TONINO GUERRA, internationally renowned poet, screenplay writer and artist, was born on March 16, 1920 in Santarcangelo di Romagna, where he passed away on March 21, 2012 aged 92.
The youngest of four children, Tonino was the son of a fishmonger father and an illiterate mother (whom he would later teach to read and write). During the Second World War, he was deported to Germany and interned in a prison camp where he discovered his vocation as a writer. His fellow prisoners asked him to tell stories in their local, Romagnolo dialect and from these sprang his first work, a collection of poems entitled I scarabócc (The Cockroaches, but also Scribblings, 1946). Guerra moved to Rome in 1953 to pursue a literary career and went on to write more than 50 volumes of poems, short novels and memoirs, winning critical acclaim and numerous prestigious awards.
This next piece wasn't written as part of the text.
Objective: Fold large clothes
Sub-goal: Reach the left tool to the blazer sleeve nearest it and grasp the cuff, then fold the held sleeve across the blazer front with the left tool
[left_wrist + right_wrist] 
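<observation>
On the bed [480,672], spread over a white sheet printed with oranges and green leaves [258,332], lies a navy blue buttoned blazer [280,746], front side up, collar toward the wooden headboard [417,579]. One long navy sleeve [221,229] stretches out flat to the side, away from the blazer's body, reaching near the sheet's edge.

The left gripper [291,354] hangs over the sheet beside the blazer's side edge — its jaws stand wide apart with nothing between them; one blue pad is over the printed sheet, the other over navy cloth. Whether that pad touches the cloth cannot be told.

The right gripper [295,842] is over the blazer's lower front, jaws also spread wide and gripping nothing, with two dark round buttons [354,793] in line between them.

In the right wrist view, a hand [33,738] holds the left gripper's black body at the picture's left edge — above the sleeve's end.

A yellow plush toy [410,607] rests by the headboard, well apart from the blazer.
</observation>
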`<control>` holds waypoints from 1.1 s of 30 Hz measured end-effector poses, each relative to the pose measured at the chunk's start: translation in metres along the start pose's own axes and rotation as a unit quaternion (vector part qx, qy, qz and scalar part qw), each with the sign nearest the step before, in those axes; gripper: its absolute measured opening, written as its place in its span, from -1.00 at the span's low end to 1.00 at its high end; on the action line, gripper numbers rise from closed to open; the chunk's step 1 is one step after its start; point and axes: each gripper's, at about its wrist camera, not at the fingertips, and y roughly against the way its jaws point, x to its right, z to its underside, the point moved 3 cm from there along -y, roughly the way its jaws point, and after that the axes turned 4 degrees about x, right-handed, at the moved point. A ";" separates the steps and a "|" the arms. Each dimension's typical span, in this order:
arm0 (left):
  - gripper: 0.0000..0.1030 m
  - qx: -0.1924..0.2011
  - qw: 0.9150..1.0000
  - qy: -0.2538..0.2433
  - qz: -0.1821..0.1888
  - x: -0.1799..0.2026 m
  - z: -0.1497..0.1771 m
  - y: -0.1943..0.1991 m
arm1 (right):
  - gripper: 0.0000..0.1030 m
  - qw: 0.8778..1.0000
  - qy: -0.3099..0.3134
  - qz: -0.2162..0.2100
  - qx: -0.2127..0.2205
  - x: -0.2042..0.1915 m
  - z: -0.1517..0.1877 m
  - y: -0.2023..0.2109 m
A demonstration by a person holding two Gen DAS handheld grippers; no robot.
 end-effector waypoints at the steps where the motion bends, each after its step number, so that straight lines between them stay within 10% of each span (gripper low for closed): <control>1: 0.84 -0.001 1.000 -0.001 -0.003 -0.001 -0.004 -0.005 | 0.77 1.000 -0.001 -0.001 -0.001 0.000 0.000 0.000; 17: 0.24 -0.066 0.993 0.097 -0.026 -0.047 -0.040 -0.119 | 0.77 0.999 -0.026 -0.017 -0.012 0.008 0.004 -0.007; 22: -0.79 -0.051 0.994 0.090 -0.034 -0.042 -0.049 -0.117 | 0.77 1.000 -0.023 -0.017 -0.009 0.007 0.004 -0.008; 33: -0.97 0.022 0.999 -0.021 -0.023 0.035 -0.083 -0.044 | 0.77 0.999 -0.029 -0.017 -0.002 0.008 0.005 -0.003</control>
It was during the 1950s that he began writing screenplays, soon becoming a leading influence on European film as it moved from Neorealism to stylization in search of a new language to reflect the changing times.
Guerra worked with most of the great names of Italian cinema, from Federico Fellini, Michelangelo Antonioni and Vittorio De Sica to Francesco Rosi, Elio Petri, Mario Monicelli and the Taviani brothers. His familiarity with metaphor, and with the compressed and fragmentary images demanded by verse, made him a natural collaborator of other auteur directors including Russia’s Andrei Tarkovsky and Greece’s Theo Angelopoulos.
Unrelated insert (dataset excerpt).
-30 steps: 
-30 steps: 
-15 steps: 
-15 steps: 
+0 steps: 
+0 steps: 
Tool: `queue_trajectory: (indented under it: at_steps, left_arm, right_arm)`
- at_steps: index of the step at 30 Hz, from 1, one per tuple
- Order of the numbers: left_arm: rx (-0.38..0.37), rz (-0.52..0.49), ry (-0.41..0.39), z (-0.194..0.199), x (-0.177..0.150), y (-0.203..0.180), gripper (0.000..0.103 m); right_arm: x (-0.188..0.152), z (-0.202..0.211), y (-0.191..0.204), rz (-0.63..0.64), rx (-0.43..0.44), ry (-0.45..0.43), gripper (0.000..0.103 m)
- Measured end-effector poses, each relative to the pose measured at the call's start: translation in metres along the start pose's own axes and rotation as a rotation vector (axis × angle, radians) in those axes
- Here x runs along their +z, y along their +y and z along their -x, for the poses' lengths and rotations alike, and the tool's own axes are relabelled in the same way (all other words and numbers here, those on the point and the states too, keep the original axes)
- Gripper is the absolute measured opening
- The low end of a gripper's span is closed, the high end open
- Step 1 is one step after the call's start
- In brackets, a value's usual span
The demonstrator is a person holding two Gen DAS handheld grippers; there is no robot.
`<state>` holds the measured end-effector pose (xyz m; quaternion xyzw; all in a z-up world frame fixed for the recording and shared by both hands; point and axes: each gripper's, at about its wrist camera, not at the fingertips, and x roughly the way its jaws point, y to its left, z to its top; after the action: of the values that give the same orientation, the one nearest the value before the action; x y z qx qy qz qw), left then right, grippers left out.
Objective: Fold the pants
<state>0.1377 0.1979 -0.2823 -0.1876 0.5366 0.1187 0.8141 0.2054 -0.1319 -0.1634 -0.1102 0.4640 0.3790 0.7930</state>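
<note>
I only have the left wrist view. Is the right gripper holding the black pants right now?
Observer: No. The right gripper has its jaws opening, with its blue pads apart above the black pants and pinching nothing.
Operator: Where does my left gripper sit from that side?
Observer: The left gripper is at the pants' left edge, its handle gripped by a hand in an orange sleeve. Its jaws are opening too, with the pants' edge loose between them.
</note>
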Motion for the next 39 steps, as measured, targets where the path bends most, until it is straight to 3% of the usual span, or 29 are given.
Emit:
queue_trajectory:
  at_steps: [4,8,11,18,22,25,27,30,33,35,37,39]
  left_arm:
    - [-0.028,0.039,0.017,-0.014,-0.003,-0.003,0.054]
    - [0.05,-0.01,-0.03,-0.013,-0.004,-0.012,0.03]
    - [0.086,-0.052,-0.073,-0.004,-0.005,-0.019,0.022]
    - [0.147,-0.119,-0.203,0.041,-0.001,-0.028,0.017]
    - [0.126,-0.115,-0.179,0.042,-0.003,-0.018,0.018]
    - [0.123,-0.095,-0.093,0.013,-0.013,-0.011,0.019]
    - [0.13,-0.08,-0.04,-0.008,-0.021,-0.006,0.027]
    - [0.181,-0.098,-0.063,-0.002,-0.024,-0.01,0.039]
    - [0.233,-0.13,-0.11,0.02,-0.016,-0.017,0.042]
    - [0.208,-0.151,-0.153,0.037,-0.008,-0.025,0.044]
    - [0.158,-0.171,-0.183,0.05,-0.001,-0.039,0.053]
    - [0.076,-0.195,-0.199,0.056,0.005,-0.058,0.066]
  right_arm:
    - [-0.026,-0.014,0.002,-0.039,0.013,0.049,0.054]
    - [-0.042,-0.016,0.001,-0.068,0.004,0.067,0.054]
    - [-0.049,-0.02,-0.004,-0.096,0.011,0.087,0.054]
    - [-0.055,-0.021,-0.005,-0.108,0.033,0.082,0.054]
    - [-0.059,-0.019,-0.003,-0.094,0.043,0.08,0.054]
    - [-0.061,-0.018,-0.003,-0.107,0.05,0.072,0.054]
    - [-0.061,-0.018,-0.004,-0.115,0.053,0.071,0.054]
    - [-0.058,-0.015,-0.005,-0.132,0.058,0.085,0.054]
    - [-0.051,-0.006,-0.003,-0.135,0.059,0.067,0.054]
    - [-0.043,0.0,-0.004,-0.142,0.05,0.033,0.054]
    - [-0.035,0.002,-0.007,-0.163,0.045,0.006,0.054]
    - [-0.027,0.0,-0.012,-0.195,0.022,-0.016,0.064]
Guerra was perhaps best known for Fellini’s Amarcord, which clinched the 1975 Oscar for best foreign language film and was also nominated for best original screenplay. Guerra collaborated on a number of other Fellini movies, including E la Nave Va (And the Ship Sails On, 1983) and Ginger and Fred (1985). The screenwriter’s relationship with Antonioni was equally enduring and he worked on nearly all of the director’s films, including the cult, Oscar-nominated Blow-Up.
In 1984, Guerra returned to live in his native region of Emilia-Romagna, assuming a role as steward of its rural heritage. While settling in the medieval hilltop town of Pennabilli, he also spent long periods in Russia, a country that was to prove a vibrant source of inspiration to him in his later years.
When he was not writing, Guerra turned his hand to art, producing a steady flow of paintings, drawings, sculptures and ceramics that are valued for their poetic simplicity. The new permanent museum, Nel mondo di Tonino Guerra (In the world of Tonino Guerra), showcases Tonino’s prolific artistic output as well as his influence on local arts and crafts.